Problem statement: Write out, word for word, the part of the listing below that opens with the line containing "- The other" and closes with the line containing "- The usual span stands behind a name", keeping both of those lines and adding no others.

Dataset extract:
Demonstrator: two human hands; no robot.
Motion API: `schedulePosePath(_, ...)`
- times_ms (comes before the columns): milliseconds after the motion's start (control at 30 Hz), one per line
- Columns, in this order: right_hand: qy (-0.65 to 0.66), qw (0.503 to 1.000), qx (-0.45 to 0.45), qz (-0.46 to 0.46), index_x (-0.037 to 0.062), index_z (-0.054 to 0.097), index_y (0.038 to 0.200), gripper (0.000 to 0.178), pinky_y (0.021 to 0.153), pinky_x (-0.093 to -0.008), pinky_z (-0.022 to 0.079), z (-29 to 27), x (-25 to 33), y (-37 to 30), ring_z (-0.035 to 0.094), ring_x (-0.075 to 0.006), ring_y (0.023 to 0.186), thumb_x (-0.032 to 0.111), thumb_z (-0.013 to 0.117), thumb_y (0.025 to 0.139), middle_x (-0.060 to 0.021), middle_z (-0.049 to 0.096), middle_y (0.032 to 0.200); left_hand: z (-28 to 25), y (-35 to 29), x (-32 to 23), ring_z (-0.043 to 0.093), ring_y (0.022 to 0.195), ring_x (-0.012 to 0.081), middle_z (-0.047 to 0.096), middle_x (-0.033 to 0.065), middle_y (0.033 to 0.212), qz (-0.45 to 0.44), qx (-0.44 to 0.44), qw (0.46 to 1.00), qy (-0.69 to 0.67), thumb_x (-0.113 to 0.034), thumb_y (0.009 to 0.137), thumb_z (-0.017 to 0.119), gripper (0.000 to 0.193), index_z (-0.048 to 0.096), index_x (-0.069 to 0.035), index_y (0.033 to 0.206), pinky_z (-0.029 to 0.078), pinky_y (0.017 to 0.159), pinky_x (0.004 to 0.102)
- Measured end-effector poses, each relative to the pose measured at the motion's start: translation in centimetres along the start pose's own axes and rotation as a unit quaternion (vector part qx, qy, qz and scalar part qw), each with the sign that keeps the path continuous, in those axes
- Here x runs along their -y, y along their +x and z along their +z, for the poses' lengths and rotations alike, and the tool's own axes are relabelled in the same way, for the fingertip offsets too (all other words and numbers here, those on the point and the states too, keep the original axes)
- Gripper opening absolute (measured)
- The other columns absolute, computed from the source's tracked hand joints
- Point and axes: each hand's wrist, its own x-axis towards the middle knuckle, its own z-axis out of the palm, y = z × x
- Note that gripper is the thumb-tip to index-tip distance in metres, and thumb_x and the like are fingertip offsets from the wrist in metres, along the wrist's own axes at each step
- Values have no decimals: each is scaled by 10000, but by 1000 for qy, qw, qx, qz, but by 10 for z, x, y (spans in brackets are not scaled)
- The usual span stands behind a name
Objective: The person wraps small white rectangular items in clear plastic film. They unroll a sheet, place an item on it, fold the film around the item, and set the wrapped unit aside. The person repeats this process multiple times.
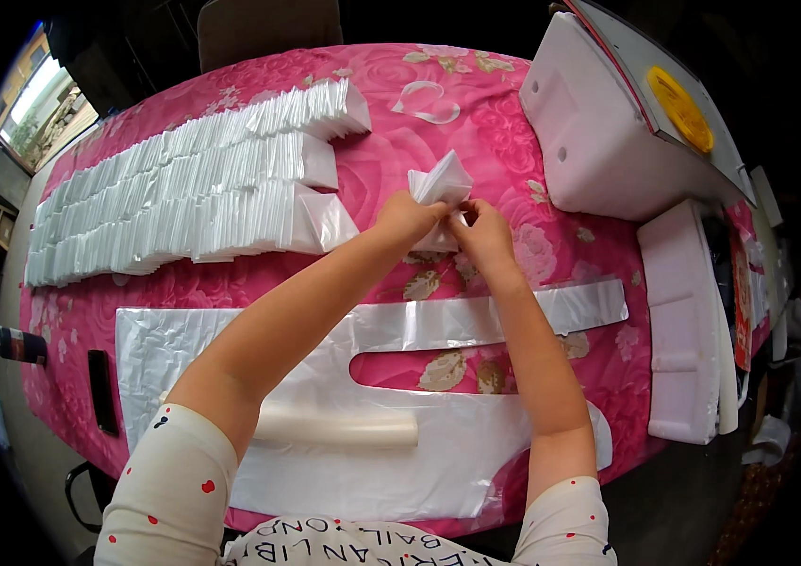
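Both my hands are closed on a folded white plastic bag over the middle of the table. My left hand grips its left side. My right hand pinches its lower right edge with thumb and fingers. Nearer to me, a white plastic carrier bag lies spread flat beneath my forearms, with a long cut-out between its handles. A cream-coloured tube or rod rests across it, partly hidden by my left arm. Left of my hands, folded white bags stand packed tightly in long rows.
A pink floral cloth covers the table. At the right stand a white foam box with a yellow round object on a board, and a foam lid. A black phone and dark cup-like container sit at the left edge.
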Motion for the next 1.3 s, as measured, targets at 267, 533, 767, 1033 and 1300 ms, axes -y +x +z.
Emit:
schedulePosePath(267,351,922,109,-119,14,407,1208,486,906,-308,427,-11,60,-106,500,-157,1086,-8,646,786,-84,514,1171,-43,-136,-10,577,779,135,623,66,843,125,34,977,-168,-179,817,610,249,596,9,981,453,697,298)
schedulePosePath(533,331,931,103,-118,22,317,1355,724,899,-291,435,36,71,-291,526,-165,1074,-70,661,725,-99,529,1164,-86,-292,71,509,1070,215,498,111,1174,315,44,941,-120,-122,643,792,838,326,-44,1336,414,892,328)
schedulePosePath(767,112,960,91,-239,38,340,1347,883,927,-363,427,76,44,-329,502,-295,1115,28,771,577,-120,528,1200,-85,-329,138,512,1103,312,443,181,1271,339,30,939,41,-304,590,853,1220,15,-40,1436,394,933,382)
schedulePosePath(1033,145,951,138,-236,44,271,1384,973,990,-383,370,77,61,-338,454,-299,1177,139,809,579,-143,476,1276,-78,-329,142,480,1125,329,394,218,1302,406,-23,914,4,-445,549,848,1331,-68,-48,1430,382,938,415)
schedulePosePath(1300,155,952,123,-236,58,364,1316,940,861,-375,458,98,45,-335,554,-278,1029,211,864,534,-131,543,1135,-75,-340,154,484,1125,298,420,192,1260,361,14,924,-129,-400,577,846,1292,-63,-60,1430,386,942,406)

Completed task:
- The other columns absolute, computed from the source's tracked hand joints
- Point and axes: each hand's wrist, its own x-axis towards the middle knuckle, its own z-axis out of the palm, y = z × x
- Note that gripper is the thumb-tip to index-tip distance in metres, and thumb_x and the like are fingertip offsets from the wrist in metres, along the wrist's own axes at each step
- Values have no decimals: each is scaled by 10000, but by 1000 for qy, qw, qx, qz, but by 10 for z, x, y (spans in brackets are not scaled)
- The usual span stands behind a name

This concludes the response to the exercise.